**INSTRUCTIONS TO FOLLOW:**
Every line of the records below from the line with "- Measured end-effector" up to and including the line with "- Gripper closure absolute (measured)" must be reproduced exactly, and no line outside that range.

--- START ---

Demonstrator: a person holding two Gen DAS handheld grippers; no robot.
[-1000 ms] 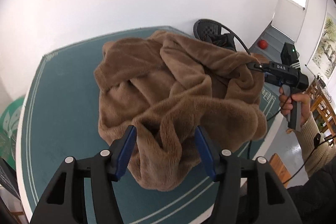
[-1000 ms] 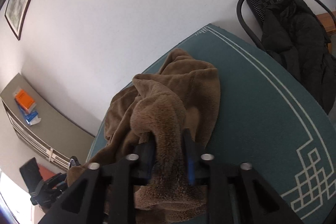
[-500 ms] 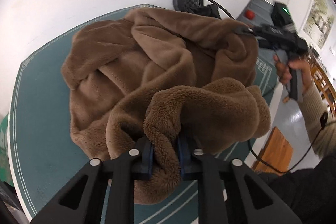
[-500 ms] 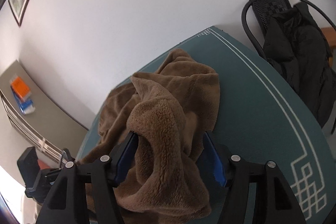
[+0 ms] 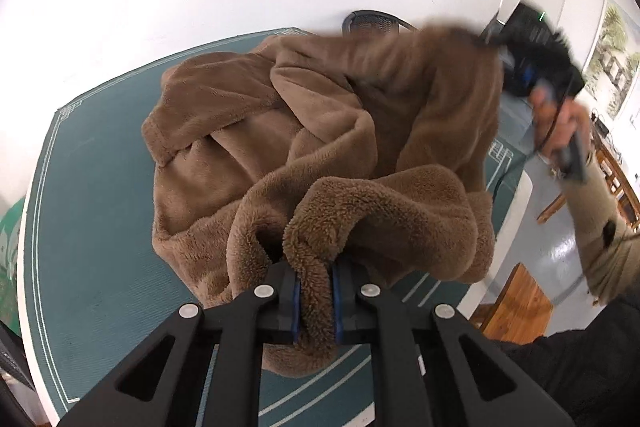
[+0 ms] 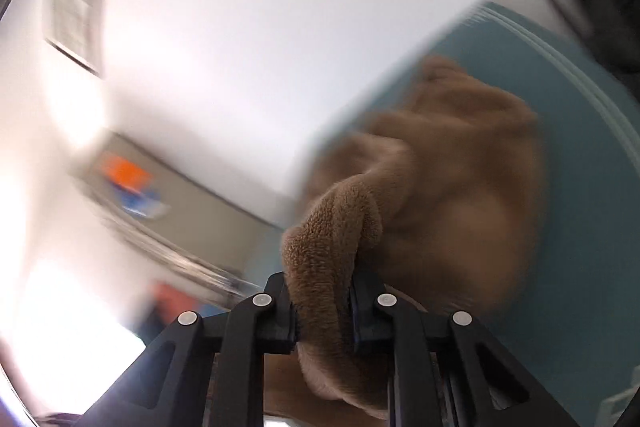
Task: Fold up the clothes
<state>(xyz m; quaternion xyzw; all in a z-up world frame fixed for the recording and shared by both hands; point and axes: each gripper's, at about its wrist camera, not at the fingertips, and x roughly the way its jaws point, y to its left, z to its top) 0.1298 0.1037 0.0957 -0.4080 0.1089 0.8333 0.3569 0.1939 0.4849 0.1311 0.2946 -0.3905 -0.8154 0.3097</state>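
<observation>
Because a heap cannot be folded, each claw takes its own part of the brown fleece [image 5: 256,131] so that it can be pulled out wide. Left claw [image 5: 314,297] is pressed together on a thick roll of pile at the near edge, low over the bench [image 5: 92,211]. Right claw [image 6: 322,311] is closing on another roll of the cloth, which already fills the gap between its pads; in the left view it is held higher, at the far right. Most of the fleece lies crumpled on the green bench between the 2 grips. I judge that spreading comes next, and thick pile may slip.
</observation>
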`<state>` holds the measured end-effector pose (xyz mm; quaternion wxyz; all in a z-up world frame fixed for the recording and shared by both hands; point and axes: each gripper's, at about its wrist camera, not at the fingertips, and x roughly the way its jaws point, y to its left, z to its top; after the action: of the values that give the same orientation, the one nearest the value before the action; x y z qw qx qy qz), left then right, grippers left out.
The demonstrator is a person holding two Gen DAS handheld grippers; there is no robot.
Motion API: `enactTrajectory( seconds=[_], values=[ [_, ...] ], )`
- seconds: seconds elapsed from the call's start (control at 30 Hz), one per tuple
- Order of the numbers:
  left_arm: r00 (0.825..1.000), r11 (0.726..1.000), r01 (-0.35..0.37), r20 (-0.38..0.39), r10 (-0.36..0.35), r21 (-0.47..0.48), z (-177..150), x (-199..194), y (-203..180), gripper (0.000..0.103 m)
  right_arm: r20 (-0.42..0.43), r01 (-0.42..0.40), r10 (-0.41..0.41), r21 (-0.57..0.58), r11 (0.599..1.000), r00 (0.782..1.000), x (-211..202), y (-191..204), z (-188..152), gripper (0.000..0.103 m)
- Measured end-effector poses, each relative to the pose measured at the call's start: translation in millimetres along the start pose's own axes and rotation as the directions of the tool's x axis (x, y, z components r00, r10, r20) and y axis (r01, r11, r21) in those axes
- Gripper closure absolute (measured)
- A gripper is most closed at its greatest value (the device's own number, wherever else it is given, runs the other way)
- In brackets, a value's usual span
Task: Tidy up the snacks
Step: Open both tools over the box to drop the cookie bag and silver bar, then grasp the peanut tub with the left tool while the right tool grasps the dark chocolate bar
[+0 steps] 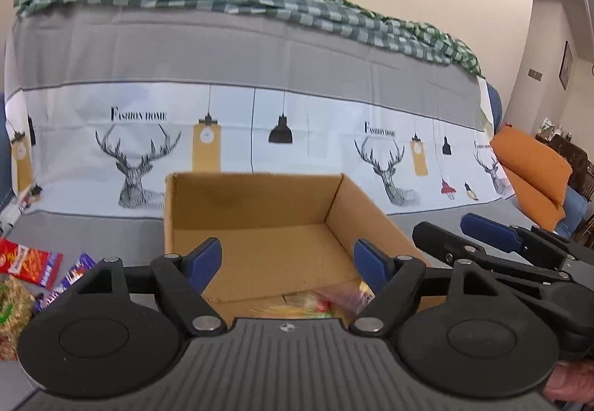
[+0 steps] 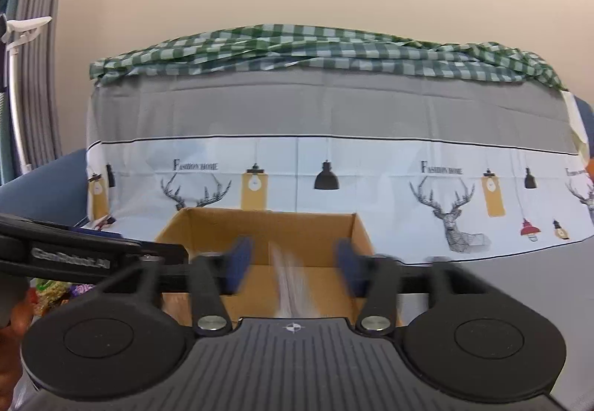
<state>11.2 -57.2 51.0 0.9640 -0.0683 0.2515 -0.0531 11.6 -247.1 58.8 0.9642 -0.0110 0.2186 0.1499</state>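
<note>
An open cardboard box [image 1: 260,210] stands on the grey cloth in front of both grippers; it also shows in the right wrist view [image 2: 267,232]. My left gripper [image 1: 287,260] is open and empty above the box's near edge. A clear yellow-red snack bag [image 1: 319,303] lies inside the box just below it. My right gripper [image 2: 293,262] is open over the box, and a blurred white packet [image 2: 293,284] hangs or falls between its fingers without touching them. The right gripper also shows at the right of the left wrist view [image 1: 460,229].
Loose snacks lie left of the box: a red packet [image 1: 29,262], a purple packet [image 1: 63,281] and a green-gold packet [image 1: 11,307]. A deer-print cloth [image 1: 260,121] covers the sofa back behind. An orange cushion [image 1: 531,169] sits at the right.
</note>
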Motion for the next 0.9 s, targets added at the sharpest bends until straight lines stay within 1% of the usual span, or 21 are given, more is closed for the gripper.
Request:
enactTrajectory(
  seconds=[0.03,0.07,0.13,0.27,0.33,0.37,0.4,0.43,0.53,0.57,0.6,0.67,0.7,0.73,0.77,0.83,0.9],
  values=[
    [1.0,1.0,-0.005,0.003,0.005,-0.004,0,0,2,0.02,0.001,-0.001,0.001,0.008,1.0,1.0,0,-1,0,0.038],
    [1.0,1.0,-0.006,0.003,0.006,-0.009,0,-1,4,0.02,-0.005,-0.006,0.006,0.018,1.0,1.0,1,-1,1,0.037],
    [1.0,1.0,-0.005,0.008,0.006,-0.016,-1,-2,9,0.021,-0.012,-0.006,0.006,0.027,1.0,1.0,3,-1,0,0.036],
    [0.999,0.999,-0.031,0.026,0.032,-0.016,-3,-9,22,0.022,-0.014,-0.007,0.007,0.024,1.0,1.0,5,7,0,0.034],
    [0.999,0.999,-0.038,0.024,0.039,-0.025,-3,-12,30,0.025,-0.018,-0.012,0.012,0.026,1.0,1.0,6,12,0,0.032],
    [0.999,0.999,-0.038,0.017,0.038,-0.033,-4,-14,34,0.029,-0.021,-0.014,0.014,0.027,1.0,1.0,7,15,0,0.032],
    [0.999,0.999,-0.033,0.003,0.033,-0.043,-4,-16,40,0.036,-0.022,-0.016,0.017,0.029,0.999,1.0,7,19,0,0.032],
    [1.0,0.998,-0.028,-0.014,0.028,-0.055,-5,-18,47,0.04,-0.023,-0.019,0.02,0.031,0.999,1.0,8,22,0,0.032],
    [0.999,0.995,-0.019,-0.053,0.014,-0.098,-7,-25,66,0.057,-0.031,-0.035,0.036,0.045,0.998,0.999,10,35,1,0.032],
    [0.998,0.994,-0.015,-0.069,0.008,-0.107,-7,-27,73,0.068,-0.033,-0.04,0.041,0.052,0.998,0.999,11,39,1,0.032],
    [0.996,0.994,-0.017,-0.088,0.007,-0.112,-6,-29,81,0.072,-0.033,-0.046,0.048,0.061,0.997,0.998,11,44,1,0.032],
    [0.993,0.994,-0.03,-0.114,0.018,-0.102,-2,-33,94,0.075,-0.037,-0.062,0.065,0.074,0.995,0.997,12,56,0,0.033],
    [0.992,0.996,-0.043,-0.123,0.033,-0.084,2,-35,101,0.076,-0.039,-0.074,0.077,0.08,0.994,0.996,12,62,0,0.039],
    [0.991,0.997,-0.059,-0.124,0.051,-0.058,6,-38,109,0.076,-0.041,-0.092,0.096,0.087,0.992,0.995,13,68,0,0.047],
    [0.991,0.997,-0.071,-0.12,0.065,-0.042,9,-40,115,0.076,-0.042,-0.112,0.116,0.09,0.99,0.992,13,74,0,0.051],
    [0.99,0.994,-0.101,-0.105,0.096,-0.042,15,-46,135,0.076,-0.045,-0.155,0.159,0.09,0.984,0.986,13,87,-1,0.066],
    [0.99,0.988,-0.126,-0.08,0.119,-0.088,11,-52,161,0.076,-0.046,-0.183,0.188,0.092,0.979,0.981,13,98,-1,0.068]
  ],
)
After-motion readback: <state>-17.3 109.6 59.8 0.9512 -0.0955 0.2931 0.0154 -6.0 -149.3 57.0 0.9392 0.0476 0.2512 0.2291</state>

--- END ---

**SOLVED EXERCISE:**
- Measured end-effector poses, each relative to the pose measured at the call's start: translation in millimetres along the start pose's own axes and rotation as the directions of the tool's x axis (x, y, z components r00, r10, r20) and y axis (r01, r11, r21) in those axes
- Gripper closure absolute (measured)

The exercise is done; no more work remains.